Das syrische Staatsfernsehen hat am Abend mitgeteilt, dass erste Kämpfer der islamistischen Rebellengruppen Ost-Ghouta in Richtung der Rebellenprovinz Idlib verlassen.

Die Schlacht um die Rebellen-Hochburg Ost-Ghouta vor den Toren von Damaskus tobt weiter. Wie das syrische Fernsehen mitteilt, haben am Abend allerdings erste Rebellenkämpfer und deren Familien die umkämpfte Vorstadt im Osten von Damaskus in Richtung der Provinz Idlib verlassen.

Auch die islamistische Gruppe "Jaisch al-Islam" kündigte an, dass eine "erste Gruppe" ihrer Dschihadisten die Enklave in Richtung der großteils von islamistischen Rebellen besetzten syrischen Provinz Idlib an der Grenze zur Türkei verlassen werde. Weitere sollen folgen.

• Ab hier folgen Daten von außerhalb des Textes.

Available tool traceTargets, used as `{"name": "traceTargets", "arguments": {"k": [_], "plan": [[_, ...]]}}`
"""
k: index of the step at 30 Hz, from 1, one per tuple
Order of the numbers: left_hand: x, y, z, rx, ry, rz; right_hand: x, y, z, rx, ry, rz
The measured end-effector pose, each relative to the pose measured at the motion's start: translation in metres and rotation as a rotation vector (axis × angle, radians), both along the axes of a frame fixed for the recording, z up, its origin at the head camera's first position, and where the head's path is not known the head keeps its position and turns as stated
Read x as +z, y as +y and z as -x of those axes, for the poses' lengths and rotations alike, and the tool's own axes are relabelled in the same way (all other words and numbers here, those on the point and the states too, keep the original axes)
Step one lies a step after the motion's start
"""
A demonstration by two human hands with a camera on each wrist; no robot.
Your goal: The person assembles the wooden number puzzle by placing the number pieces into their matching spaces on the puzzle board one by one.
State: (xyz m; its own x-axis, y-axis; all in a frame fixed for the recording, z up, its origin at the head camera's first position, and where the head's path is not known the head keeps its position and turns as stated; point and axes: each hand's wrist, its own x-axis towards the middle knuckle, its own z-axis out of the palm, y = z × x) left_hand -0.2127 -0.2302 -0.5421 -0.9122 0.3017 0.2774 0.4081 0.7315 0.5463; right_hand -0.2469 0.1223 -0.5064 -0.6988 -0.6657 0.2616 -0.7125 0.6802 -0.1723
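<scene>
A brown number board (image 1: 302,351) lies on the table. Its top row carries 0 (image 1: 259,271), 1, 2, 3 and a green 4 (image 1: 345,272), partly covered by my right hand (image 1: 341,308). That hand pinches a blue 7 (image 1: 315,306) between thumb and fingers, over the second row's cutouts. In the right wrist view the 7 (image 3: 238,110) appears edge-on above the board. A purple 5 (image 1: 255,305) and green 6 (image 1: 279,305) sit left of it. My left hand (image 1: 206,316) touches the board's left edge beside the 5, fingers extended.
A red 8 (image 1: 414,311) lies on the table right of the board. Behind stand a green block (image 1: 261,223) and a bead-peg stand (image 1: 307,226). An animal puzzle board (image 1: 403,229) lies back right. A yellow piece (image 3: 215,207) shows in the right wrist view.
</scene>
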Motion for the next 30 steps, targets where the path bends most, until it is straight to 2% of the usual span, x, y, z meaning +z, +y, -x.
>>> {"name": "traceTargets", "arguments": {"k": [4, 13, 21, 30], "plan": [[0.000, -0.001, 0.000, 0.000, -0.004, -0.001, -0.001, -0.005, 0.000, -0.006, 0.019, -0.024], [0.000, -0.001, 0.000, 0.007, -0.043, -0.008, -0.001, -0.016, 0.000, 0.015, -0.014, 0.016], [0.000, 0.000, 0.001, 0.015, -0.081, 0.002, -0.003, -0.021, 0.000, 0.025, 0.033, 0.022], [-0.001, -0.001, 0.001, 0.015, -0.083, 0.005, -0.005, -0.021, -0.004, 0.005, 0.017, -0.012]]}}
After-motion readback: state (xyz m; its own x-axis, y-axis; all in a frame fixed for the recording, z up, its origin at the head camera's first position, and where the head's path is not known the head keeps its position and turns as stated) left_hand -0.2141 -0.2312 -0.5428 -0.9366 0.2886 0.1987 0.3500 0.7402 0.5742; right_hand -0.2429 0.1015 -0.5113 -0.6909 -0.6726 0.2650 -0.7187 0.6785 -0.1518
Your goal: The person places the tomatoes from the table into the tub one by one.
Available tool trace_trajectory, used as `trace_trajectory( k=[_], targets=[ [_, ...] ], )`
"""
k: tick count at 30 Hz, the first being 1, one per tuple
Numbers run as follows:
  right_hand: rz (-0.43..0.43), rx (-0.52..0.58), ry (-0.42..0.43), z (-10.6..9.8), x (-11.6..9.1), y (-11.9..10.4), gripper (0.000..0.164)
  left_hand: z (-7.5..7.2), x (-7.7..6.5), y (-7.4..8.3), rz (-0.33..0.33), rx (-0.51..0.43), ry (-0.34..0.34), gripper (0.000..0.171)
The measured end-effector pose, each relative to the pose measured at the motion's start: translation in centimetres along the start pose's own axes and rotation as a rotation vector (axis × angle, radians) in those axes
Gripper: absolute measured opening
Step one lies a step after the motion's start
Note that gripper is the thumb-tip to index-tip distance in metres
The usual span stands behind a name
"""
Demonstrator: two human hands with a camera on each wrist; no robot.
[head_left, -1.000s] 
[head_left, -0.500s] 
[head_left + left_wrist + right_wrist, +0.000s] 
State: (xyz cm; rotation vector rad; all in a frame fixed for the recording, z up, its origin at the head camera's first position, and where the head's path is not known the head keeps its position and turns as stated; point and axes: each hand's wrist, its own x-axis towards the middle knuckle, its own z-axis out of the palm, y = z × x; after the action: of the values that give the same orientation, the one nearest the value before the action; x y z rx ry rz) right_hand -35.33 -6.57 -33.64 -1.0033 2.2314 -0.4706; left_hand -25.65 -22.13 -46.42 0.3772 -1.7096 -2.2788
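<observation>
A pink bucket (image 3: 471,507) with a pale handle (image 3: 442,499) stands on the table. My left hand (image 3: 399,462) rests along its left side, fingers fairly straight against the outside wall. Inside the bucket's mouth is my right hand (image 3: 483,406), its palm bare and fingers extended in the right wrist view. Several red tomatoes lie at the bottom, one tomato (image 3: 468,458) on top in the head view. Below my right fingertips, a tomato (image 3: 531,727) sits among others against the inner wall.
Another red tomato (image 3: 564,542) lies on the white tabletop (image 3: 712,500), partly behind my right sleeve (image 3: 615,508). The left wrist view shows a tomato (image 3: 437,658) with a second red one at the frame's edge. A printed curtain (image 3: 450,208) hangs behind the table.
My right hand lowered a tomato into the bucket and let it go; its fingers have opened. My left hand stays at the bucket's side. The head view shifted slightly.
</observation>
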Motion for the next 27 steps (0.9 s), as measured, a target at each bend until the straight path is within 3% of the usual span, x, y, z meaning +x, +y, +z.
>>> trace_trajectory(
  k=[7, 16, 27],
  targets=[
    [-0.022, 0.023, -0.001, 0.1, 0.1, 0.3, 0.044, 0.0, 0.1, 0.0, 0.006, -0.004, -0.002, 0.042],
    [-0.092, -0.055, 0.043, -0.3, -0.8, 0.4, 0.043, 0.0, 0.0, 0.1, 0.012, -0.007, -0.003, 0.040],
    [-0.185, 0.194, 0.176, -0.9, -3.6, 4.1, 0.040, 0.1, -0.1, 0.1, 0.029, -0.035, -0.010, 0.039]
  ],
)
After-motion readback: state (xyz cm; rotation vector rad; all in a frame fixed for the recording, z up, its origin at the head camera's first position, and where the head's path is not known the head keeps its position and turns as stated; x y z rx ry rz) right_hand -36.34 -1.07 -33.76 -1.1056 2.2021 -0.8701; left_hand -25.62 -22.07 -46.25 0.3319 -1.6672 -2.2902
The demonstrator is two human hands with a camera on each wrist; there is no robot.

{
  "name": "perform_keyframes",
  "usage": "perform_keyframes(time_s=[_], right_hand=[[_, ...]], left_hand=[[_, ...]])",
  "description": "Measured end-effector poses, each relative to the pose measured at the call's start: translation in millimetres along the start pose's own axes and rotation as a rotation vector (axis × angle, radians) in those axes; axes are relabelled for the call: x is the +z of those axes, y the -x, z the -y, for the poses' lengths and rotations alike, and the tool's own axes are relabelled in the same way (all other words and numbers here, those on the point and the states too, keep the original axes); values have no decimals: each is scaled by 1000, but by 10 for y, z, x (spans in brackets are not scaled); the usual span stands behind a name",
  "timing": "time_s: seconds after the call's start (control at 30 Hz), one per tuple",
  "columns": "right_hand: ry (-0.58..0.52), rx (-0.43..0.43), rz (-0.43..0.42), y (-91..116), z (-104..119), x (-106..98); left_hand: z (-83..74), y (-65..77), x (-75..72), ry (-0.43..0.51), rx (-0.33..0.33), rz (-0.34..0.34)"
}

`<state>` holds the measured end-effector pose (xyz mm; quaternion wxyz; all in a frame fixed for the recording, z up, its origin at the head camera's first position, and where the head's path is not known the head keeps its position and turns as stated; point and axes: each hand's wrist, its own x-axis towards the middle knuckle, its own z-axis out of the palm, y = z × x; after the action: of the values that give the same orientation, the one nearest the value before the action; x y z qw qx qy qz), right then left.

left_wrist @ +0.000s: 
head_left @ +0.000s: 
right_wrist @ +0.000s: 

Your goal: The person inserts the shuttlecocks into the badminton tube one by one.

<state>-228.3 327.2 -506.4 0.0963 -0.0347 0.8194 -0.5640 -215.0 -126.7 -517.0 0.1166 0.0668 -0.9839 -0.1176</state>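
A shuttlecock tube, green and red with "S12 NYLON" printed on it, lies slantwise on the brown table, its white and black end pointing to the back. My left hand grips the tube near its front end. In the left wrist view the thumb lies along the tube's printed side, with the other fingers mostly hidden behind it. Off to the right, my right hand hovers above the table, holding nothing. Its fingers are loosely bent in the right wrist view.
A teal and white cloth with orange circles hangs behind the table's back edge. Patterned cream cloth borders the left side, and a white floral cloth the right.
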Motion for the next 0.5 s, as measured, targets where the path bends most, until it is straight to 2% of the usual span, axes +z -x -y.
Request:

Gleichzeitig ist zum zweiten Mal innerhalb einer Woche ein Hilfskonvoi in die belagerte Rebellen-Enklave gelangt. 13 Lastwagen mit Lebensmitteln für 12.000 notleidende Menschen trafen heute in der Stadt Duma ein, wie eine Sprecherin des UNO-Nothilfebüros (OCHA) sagte. Allerdings beklagte die UNO, Beschuss habe die Hilfslieferung bedroht.

Monatelange Bombardierung

Seit Monaten bombardieren syrische und russische Kampfjets die Rebellen-Enklave in einer Vorstadt der Hauptstadt Damaskus. In der Enklave haben mehrere verschiedene islamistische Rebellenmilizen das Sagen. Die größten sind "Ahrar al-Scham" und "Jaisch al-Islam". Auch der syrische Al-Kaida-Ableger "Hayat Tahrir al-Scham" ist dort vertreten.